Heading south from Torrey to Boulder Utah , it was a delight traveling on UT12, as the road ascended through the Dixie National Forest with numerous vista points along the route and to add a bit of fun, it was open range in which cattle are permitted to roamed. .. and that they did. It was 124 miles of scenic exhilaration. .

Once south of Boulder , the diversity of landscape again was evident as I began driving through Grand Staircase Escalante National Monument. This remote section of Utah is a vast and austere landscape with extensive expanses of grey-green photo-hungry rock-forms. I gladly obliged its photo thirst.

If you have followed my travels, you will certainly comprehend why this was “the magic kingdom” experience to satisfy my driving bliss which occurs when traveling twisting , curving roads with switchbacks and hairpin turns. The breathtaking overlooks, sweeping views, and steep inclines pushed my adrenaline into overdrive.

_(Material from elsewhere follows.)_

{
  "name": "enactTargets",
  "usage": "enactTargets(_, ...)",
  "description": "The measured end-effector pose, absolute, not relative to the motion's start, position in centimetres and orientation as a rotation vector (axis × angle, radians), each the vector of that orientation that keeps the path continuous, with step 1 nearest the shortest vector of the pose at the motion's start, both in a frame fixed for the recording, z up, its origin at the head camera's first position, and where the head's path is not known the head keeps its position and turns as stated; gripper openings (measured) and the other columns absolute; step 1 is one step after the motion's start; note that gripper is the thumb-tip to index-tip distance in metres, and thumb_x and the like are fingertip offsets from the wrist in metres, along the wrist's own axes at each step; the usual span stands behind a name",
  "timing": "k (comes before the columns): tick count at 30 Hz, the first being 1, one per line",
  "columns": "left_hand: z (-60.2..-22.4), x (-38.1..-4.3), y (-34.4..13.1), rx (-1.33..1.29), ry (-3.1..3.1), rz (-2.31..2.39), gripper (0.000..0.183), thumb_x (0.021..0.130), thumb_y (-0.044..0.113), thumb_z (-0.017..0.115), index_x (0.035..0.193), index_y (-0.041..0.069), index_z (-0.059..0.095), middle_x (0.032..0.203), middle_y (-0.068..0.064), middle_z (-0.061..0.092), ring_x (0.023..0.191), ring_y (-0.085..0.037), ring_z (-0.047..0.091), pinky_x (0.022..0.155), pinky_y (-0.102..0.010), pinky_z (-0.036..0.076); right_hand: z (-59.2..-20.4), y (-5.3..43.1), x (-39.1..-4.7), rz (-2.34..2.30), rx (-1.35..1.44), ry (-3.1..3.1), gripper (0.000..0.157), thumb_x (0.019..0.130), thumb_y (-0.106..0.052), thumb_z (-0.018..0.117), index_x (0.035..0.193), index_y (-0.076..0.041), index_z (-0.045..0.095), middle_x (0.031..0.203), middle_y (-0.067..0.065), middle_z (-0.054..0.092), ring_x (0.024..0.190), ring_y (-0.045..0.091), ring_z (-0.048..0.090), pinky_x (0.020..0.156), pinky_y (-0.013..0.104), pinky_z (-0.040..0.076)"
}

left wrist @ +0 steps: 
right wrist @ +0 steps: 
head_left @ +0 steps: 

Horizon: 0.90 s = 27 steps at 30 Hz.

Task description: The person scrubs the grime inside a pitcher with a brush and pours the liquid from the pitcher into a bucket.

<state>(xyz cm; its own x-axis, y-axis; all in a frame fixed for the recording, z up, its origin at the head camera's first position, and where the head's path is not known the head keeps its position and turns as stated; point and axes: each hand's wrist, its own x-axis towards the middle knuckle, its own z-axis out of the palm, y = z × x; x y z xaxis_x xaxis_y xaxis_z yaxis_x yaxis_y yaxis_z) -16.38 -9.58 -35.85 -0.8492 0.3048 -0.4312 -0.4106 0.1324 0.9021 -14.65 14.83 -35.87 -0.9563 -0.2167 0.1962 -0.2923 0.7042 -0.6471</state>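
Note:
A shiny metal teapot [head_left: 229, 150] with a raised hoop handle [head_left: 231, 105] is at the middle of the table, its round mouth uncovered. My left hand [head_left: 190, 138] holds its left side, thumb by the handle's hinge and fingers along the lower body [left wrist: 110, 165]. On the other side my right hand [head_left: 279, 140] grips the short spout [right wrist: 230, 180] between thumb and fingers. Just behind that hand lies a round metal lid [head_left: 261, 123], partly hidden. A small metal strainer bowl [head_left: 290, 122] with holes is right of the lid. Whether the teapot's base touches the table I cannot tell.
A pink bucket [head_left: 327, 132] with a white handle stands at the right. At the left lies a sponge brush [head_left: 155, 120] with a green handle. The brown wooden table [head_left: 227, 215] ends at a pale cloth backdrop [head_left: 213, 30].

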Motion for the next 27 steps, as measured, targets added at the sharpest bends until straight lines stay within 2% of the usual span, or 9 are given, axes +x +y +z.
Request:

A stop at the Head of the Rocks Overlook was a must. The big sky views over the Grand Staircase Escalante National Monuments showcased this slick rock terrain in its fashionable shades of white, pink, vermillion, tan, chocolate , and grey.

I was in no rush to get to Bryce as I was staying in The Lodge at Bryce Canyon, on a mesa near the canyon rim, and hence no camp set-up or meal prep. I was DONE camping for this trip. Finally I pulled in around 6:30 feeling totally sated by the Capitol Reef and Grand Staircase smorgasbord. After the desk clerk arranged for a ground floor room (since I had been assigned 2nd floor with no elevator), I received all the necessary instructions including the time to go to Sunset Point for sunrise and Sunrise point for sunset. Figure that one out? After checking into my room, I decided on a brief walk along the canyon rim as the sun was beginning its downward slide.

Though I have visited and hiked in Bryce before, my first look was of enchantment and awe. I proceeded to dinner in the Lodge dining room (mediocre) and then a rest up for a fairyland adventure on the ‘morrow.

This rustic lodge like many of the other historic park lodges is constructed of milled timbers, steeply pitched roofs, and extensive stonework. There is the large lobby for socializing, stone fireplaces, and a large dining room. Unlike many NP Hotels, there was internet service but true to form no televisions in the room or cable service…all intended to promote socializing and experiencing the natural world..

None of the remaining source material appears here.